THE CHARLATANS stammen aus einer Generation mit The Stone Roses, Happy Mondays oder Inspiral Carpets, einer Bewegung, die um 1990 herum als „Madchester“ die UK-Alternative zu Grunge war und Vorläufer der noch erfolgreicheren „Britpop“-Bewegung, die Mitte der 90s mit Oasis und Blur das UK wieder zum Nabel der Popwelt machte. Anders als all die genannten Bands, trennten sich THE CHARLATANS jedoch nie, trotz Todesfällen oder Soloalben von Sänger TIM BURGESS. Anders als viele Bands hatten sie auch nicht mit ihren ersten Alben die größten Erfolge, sondern „erst“ mit ihrem fünften Album „Tellin‘ stories“ im Jahr 1997.

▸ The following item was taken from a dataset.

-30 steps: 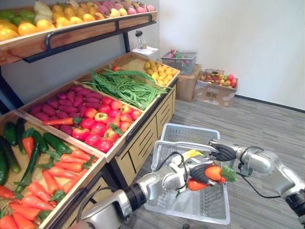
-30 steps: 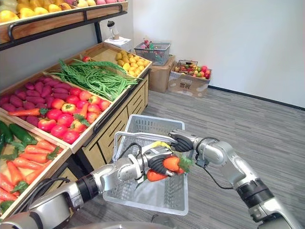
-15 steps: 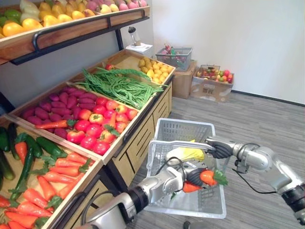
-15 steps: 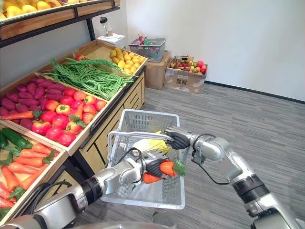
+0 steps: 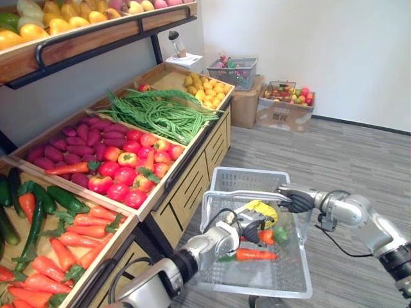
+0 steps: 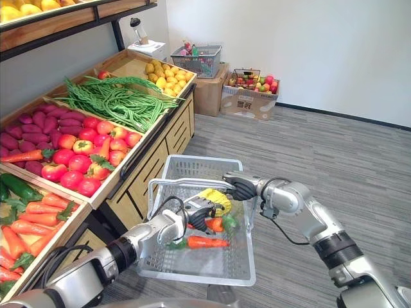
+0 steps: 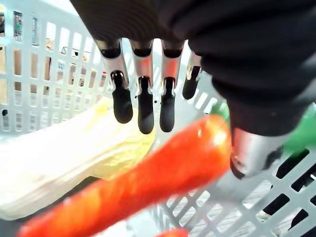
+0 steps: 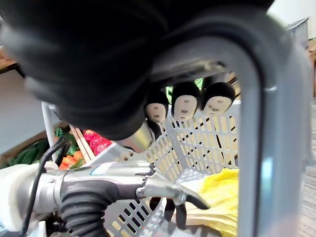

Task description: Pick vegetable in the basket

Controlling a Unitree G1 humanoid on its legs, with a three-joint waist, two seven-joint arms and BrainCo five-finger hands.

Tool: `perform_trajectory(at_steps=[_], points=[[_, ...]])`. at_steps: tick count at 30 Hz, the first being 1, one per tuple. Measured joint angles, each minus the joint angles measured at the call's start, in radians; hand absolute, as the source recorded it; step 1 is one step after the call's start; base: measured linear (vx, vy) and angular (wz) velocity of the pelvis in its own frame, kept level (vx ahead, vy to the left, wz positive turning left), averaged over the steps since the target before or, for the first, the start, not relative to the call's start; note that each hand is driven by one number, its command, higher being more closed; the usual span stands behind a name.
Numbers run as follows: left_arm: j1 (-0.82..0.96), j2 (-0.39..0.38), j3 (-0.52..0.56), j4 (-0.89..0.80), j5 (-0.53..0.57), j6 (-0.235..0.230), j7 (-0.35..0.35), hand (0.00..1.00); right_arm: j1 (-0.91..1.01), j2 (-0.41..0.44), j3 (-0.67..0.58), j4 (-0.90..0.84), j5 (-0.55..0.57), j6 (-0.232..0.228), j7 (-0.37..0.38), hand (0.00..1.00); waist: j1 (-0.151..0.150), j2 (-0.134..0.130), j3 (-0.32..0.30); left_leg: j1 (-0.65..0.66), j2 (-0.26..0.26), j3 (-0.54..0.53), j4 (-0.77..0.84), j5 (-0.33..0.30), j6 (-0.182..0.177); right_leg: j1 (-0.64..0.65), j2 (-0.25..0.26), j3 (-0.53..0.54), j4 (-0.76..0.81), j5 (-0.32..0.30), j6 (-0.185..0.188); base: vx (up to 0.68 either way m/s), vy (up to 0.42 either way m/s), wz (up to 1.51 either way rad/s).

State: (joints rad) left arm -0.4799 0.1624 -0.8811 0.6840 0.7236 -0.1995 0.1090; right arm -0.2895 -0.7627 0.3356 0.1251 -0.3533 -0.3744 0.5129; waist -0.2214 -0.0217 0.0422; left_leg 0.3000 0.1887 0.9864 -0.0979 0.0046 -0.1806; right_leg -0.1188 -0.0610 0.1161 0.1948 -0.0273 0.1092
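Observation:
A grey plastic basket [image 5: 226, 176] hangs beside the produce stand, and my right hand [image 5: 296, 201] is shut on its handle [image 5: 244, 194]; the right wrist view shows the fingers [image 8: 185, 105] curled round the bar. My left hand [image 5: 244, 226] is down inside the basket with its fingers [image 7: 143, 106] straight and open. One orange carrot [image 5: 255, 254] lies on the basket floor. A second carrot [image 5: 268, 236] with a green top sits just past the fingertips, and I cannot tell whether they touch. A yellow vegetable [image 5: 260, 208] rests against the basket's far side.
The wooden stand on my left holds carrots [image 5: 70, 237], red tomatoes [image 5: 128, 176], green beans [image 5: 160, 115] and yellow fruit [image 5: 205, 90]. A second basket [image 5: 237, 70] and a fruit box [image 5: 286, 109] stand by the back wall. Grey floor lies to the right.
My left hand has gone down into the basket and opened. The two carrots that it held are out of its grip, and one now lies on the basket floor. The camera has shifted a little.

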Motion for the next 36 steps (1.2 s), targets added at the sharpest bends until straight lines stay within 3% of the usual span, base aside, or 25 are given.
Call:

Nach dem Tod ihres stilprägenden Keyboarders Rob Collins 1996 hatte die Band im Jahre 2013 einen weiteren Verlust eines Originalmitglieds zu beklagen: Drummer Jon Brookes starb an einem Hirntumor, der bereits 2010 diagnostiziert wurde und so entstand auch eine lange Pause – seit dem 2010er Album „Who we touch“ – bis jetzt zur Veröffentlichung von „Modern nature“. Eine Pause, die zumindest im UK nicht dazu geführt haben, dass die Band in Vergessenheit geriet. Die dort bereits vor zwei Wochen erfolgte Veröffentlichung bescherte dem Album einen Platz 7 in den Charts – die höchste Position seit 2001!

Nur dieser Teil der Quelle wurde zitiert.